> **What is being asked**
Would you please copy all of the data exactly, skipping the images?

Items from a data source:
┄┄┄┄┄┄┄┄┄┄

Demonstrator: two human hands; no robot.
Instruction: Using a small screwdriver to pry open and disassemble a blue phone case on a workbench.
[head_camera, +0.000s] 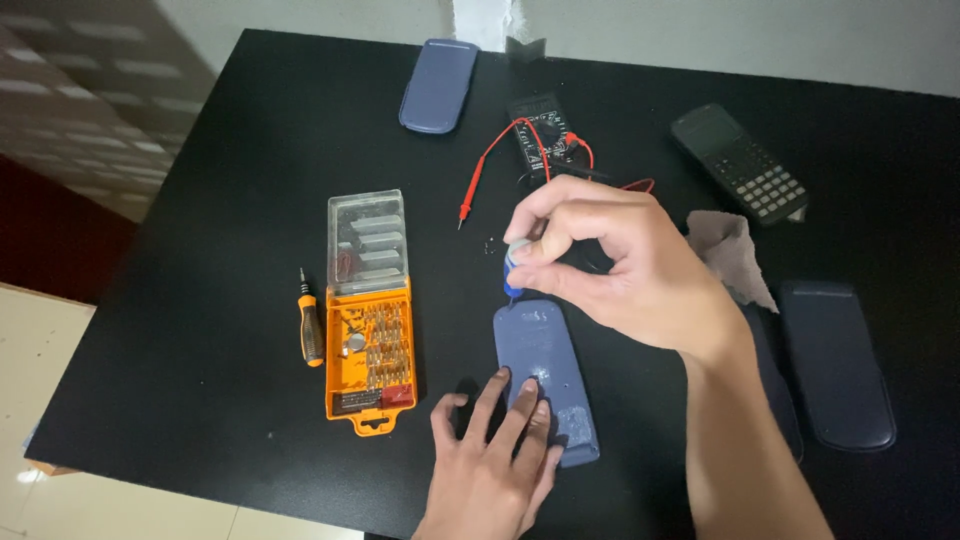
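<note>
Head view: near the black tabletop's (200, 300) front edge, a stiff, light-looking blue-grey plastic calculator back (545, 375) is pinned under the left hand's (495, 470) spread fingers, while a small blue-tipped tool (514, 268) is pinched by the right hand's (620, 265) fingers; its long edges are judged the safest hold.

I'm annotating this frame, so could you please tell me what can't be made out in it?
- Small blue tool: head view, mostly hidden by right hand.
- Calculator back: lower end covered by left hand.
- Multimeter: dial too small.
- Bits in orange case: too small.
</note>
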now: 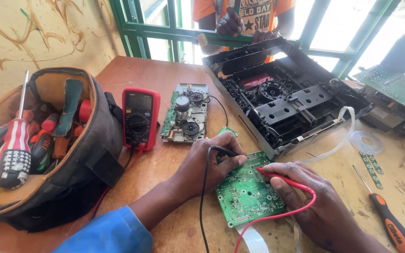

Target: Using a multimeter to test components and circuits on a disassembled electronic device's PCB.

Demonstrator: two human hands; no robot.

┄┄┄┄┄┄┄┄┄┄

> **Response to the task**
Demonstrator: two human hands; no robot.
Instruction: Using a small screwdriver to pry open and disassemble a blue phone case on a workbench.
[head_camera, +0.000s] 
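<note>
Head view: near the black tabletop's (200, 300) front edge, a stiff, light-looking blue-grey plastic calculator back (545, 375) is pinned under the left hand's (495, 470) spread fingers, while a small blue-tipped tool (514, 268) is pinched by the right hand's (620, 265) fingers; its long edges are judged the safest hold.

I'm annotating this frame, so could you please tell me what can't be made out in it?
- Small blue tool: head view, mostly hidden by right hand.
- Calculator back: lower end covered by left hand.
- Multimeter: dial too small.
- Bits in orange case: too small.
</note>
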now: 

Target: Using a multimeter to test components and circuits on a disassembled electronic device's PCB.

Demonstrator: two human hands; no robot.

What the exercise required is now done.